Not only did this new line blatantly contradict the repeated promises to release the files that Trump’s allies had made, but it was not even internally consistent. Barack Obama had concocted the Epstein files to smear Trump … but Democrats had refused to make them public, for some reason? And because the “Radical Left Lunatics” had kept them secret, Trump needed to do the same thing?
But whatever. Trump’s lies often lack even the veneer of plausibility. His devotees have generally not made him work very hard to maintain their trust. You could almost picture Trump lazily mouthing the same tropes—“fake news,” “Russia, Russia, Russia”—expecting the same result.
Except this time, Trump pushed the buttons, and nothing happened. Trump fans just grew angrier; how could Trump pretend that a pledge to uncover a sinister cabal had never mattered at all?
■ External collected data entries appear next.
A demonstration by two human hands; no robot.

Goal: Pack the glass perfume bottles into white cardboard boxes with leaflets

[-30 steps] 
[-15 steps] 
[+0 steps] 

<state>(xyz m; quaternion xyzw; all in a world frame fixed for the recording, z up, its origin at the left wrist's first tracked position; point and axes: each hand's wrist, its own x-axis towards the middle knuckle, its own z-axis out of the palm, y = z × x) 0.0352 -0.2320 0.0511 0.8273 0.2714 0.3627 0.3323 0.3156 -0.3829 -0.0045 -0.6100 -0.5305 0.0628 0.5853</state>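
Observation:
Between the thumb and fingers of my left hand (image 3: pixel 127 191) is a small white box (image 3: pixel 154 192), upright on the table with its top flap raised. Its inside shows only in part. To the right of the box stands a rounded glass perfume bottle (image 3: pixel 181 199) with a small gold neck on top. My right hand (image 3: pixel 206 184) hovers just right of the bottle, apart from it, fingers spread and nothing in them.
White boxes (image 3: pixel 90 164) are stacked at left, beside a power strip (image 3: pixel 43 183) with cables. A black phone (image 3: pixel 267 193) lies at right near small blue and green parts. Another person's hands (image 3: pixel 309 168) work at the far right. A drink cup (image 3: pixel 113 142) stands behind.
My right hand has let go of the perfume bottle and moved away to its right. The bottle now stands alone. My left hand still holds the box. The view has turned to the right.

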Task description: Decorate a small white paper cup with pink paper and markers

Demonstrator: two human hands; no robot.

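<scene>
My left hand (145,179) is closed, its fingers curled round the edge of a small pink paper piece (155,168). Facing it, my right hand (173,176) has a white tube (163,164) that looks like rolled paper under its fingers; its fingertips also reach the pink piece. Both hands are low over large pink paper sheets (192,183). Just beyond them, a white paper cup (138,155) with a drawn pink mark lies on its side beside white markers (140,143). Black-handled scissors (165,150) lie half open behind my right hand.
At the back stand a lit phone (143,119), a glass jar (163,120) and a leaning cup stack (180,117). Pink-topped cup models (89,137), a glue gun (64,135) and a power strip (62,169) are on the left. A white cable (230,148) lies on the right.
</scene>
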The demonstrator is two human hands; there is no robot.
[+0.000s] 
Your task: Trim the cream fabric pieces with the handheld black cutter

Why, exactly, this reversal dismayed his cultists when a thousand precious reversals had bounced right off them is hard to say precisely. One possible reason is that, compared with promises about normal policy issues, the Epstein saga is both easier to understand and generates unusually strong feelings; the sexual abuse of underage girls is more visceral than more abstract harms of, say, taking away peoples’ access to health insurance, and this subject is central to the QAnon movement. The Epstein saga also seems to hold a load-bearing place in the populist mythology, explaining why the “deep state” is out to get Trump. Casually retconning the narrative, so that the Epstein files cease to be the secret document that will expose Trump’s enemies but rather become a libel written by those enemies, is too wrenching a shift for even them to accept.
It is probably too much to expect that Trump’s base will defect en masse. But we can be thankful for small victories. After years of complete impunity, Trump has finally discovered that his power to brainwash his idolaters is finite.